> _WORK INSTRUCTIONS_: Out of the records below, copy all lines in which the word "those" occurs.

[TASK INPUT Boundary: Start]

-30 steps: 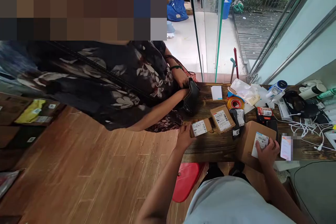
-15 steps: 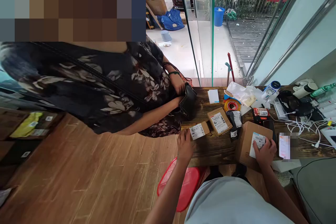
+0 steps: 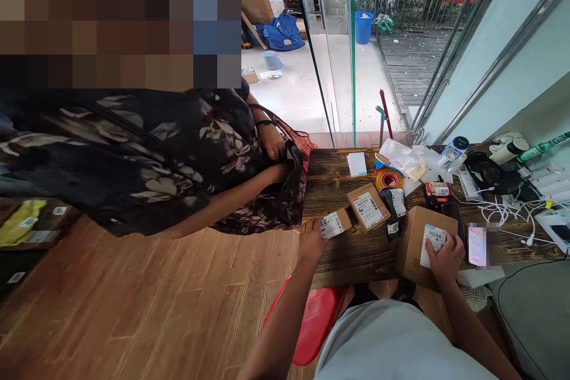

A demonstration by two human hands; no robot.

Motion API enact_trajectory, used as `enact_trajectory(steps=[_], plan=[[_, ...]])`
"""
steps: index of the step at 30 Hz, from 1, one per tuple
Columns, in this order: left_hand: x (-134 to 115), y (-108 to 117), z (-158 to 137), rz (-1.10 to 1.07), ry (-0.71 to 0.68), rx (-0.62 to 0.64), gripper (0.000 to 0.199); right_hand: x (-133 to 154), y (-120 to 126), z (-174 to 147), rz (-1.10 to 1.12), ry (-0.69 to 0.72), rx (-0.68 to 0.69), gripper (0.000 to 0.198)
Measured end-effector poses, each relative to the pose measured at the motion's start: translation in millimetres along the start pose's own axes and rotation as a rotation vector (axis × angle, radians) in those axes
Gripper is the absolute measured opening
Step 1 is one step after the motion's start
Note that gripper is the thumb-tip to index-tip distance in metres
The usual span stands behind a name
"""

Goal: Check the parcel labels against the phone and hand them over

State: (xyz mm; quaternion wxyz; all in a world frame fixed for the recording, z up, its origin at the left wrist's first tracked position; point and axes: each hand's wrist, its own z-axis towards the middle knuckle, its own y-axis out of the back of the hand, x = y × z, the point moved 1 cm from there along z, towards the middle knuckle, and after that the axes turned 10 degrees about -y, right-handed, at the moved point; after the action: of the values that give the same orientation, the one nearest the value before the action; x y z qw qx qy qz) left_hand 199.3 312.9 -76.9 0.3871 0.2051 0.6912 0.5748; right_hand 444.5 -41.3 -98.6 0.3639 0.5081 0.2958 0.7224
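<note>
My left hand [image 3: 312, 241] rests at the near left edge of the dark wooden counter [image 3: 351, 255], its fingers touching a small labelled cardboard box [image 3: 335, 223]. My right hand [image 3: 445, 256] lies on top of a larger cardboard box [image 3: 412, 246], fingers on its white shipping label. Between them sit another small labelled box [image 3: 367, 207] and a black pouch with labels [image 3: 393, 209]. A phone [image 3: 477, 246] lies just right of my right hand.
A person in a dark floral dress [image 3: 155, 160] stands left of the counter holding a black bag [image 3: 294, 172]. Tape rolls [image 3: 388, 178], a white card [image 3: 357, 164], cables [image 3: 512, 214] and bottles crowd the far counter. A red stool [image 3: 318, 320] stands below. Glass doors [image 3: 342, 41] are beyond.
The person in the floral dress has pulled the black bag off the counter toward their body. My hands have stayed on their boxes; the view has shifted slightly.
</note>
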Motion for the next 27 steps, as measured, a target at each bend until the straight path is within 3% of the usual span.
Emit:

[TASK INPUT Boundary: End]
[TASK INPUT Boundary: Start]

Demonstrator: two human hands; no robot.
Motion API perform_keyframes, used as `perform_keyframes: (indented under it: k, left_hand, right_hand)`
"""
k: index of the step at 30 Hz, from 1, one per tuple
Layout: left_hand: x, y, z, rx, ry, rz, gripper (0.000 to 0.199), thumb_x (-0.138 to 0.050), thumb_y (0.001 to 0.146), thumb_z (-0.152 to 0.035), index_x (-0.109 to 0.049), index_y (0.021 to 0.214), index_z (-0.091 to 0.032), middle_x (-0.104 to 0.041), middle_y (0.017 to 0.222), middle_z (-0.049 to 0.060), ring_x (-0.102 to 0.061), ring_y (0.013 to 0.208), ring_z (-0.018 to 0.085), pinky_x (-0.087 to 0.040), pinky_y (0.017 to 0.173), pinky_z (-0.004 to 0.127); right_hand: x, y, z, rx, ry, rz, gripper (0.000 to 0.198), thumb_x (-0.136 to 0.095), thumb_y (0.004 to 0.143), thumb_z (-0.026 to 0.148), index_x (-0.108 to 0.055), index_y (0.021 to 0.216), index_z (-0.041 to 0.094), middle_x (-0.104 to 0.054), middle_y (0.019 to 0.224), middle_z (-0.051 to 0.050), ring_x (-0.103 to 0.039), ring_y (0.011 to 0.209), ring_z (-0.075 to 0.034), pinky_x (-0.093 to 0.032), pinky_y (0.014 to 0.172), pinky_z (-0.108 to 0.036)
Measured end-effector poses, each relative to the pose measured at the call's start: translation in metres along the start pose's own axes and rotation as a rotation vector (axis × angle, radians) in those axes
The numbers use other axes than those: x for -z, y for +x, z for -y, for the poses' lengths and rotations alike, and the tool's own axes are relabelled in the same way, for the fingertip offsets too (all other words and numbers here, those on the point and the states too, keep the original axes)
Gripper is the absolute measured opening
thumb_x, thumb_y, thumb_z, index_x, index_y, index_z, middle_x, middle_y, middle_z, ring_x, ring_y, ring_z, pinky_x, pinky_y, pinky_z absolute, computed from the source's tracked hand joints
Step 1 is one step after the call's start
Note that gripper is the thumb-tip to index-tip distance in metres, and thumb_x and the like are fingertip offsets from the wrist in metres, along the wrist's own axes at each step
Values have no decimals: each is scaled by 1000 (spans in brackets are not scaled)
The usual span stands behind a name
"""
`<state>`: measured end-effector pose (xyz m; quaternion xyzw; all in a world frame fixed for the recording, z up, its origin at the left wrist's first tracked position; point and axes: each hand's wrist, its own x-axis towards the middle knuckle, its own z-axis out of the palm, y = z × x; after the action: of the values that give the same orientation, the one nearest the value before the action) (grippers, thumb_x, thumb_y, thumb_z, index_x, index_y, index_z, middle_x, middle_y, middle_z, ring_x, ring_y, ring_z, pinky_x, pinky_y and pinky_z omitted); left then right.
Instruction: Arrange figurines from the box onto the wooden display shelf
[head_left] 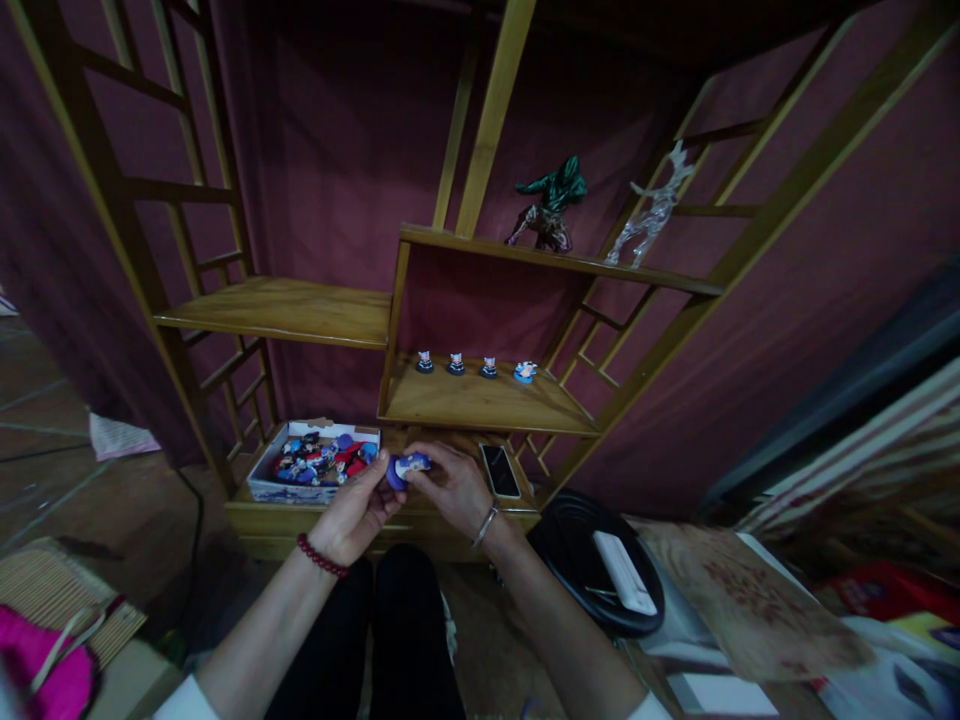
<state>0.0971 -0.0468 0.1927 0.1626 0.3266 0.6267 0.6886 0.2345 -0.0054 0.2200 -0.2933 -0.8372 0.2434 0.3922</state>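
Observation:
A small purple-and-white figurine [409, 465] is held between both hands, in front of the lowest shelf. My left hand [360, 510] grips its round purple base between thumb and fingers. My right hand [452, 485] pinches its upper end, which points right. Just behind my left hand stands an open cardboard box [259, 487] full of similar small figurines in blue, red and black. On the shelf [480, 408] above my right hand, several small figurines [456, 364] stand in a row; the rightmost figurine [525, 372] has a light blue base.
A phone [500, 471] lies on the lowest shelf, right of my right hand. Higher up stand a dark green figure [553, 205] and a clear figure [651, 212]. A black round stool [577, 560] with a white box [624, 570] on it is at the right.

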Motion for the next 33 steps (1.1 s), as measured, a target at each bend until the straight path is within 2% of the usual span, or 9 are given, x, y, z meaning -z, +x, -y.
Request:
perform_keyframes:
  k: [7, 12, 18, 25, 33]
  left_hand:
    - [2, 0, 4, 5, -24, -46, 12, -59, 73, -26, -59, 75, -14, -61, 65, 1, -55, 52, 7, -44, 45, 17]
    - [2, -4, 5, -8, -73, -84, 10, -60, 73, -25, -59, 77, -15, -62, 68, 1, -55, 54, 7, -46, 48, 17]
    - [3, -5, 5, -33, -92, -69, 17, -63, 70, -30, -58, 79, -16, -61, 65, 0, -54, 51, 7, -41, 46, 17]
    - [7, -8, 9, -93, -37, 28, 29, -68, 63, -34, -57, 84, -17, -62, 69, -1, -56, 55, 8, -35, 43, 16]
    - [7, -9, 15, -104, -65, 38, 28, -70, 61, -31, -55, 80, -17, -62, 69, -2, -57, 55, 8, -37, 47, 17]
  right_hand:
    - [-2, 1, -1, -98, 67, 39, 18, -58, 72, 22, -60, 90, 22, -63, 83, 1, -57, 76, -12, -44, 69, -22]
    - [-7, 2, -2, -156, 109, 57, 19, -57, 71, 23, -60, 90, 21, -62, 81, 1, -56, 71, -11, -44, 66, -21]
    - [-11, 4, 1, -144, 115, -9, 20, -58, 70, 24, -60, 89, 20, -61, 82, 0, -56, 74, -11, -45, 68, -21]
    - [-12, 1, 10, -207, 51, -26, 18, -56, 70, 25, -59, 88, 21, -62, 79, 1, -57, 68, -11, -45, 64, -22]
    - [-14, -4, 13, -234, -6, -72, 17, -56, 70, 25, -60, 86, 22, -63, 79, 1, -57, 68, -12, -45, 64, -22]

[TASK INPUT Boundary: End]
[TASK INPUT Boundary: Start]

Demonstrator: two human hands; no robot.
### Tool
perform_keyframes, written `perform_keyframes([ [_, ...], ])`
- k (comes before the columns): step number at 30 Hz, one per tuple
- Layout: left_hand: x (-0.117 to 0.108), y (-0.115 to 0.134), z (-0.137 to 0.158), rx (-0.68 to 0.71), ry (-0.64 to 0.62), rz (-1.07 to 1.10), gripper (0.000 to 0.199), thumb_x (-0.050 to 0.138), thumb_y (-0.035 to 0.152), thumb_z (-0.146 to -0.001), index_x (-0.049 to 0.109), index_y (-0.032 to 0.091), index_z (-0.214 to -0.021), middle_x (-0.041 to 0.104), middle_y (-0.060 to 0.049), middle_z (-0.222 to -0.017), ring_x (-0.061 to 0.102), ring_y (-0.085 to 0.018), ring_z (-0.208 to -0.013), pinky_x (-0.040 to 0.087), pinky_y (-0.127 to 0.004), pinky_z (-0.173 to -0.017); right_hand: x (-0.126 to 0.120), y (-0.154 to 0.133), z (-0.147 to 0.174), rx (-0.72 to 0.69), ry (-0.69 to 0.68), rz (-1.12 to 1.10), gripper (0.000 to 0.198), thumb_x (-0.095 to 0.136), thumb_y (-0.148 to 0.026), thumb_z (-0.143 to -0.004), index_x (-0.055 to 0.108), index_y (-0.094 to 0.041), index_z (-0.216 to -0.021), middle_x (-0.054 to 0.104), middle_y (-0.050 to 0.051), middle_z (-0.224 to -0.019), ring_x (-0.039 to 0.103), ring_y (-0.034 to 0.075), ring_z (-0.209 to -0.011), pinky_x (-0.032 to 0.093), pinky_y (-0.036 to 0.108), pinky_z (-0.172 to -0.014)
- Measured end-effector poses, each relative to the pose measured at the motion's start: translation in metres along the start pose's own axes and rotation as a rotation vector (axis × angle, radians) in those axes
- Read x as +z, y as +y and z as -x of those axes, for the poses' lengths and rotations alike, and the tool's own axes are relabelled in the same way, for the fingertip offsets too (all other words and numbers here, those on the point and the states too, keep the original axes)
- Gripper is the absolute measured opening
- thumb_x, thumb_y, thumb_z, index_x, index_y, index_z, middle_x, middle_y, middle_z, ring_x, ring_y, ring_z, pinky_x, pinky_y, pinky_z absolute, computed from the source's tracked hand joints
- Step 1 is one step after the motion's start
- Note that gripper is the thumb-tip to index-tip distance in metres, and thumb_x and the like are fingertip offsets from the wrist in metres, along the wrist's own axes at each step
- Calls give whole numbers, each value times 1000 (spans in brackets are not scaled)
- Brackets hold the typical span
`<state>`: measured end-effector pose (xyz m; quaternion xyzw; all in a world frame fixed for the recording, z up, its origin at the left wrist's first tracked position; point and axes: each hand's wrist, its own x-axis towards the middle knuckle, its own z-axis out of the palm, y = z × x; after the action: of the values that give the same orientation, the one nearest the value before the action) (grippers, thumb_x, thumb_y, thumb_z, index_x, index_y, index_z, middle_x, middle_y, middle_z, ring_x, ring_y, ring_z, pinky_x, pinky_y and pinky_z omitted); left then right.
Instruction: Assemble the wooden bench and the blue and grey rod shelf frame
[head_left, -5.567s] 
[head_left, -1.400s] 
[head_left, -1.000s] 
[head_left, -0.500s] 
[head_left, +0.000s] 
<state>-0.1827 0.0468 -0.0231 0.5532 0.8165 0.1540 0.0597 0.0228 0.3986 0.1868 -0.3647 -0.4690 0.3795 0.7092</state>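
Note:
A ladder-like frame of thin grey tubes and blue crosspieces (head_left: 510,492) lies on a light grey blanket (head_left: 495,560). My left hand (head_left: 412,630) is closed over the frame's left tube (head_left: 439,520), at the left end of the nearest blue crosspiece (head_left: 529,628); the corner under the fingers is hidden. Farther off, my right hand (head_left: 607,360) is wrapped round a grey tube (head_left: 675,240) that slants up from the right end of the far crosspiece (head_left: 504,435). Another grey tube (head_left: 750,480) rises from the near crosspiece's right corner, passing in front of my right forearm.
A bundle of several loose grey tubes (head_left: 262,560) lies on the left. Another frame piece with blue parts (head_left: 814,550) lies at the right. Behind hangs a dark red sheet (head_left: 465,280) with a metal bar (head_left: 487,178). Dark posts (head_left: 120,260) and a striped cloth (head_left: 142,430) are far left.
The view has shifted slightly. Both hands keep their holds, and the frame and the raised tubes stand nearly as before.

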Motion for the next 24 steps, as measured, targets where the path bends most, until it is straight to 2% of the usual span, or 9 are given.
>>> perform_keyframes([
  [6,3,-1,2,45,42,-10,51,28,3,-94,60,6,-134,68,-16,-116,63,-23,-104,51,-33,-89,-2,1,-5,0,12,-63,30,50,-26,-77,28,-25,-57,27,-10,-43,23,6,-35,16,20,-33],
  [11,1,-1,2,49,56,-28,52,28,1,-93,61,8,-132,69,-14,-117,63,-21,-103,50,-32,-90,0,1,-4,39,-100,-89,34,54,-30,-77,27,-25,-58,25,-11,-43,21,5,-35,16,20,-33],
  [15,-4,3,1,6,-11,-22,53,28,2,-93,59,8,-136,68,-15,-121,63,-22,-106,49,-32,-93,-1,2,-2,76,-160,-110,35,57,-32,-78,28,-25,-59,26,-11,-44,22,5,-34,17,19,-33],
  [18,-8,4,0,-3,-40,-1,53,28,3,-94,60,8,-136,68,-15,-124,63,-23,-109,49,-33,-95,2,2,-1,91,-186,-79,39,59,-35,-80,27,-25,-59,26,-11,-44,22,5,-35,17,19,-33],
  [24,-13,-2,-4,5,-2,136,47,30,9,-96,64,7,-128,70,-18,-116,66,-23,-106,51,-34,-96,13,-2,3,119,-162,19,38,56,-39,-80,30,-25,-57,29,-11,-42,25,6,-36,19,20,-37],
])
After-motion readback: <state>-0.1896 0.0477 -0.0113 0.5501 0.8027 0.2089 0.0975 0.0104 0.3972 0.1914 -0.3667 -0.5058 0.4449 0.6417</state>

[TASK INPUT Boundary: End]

> _YOUR RESPONSE_:
Measured end-effector poses, each relative to the pose measured at the motion's start: translation in millimetres along the start pose's own axes and rotation as a rotation vector (axis × angle, radians) in those axes
Measured end-effector poses, each relative to the pose measured at the call's start: translation in metres along the start pose's own axes and rotation as a rotation vector (axis × angle, radians) in those axes
The numbers use other axes than those: x for -z, y for +x, z for -y, for the poses' lengths and rotations alike, and the tool's own axes are relabelled in the same way, for the fingertip offsets too (all other words and numbers here, those on the point and the states too, keep the original axes)
- Measured end-effector poses, each relative to the pose measured at the motion's start: translation in metres along the start pose's own axes and rotation as a rotation vector (axis × angle, radians) in those axes
- Read x as +z, y as +y and z as -x of those axes, for the poses' lengths and rotations alike, and the tool's own axes are relabelled in the same way, for the fingertip offsets too (all other words and numbers here, those on the point and the states too, keep the original axes)

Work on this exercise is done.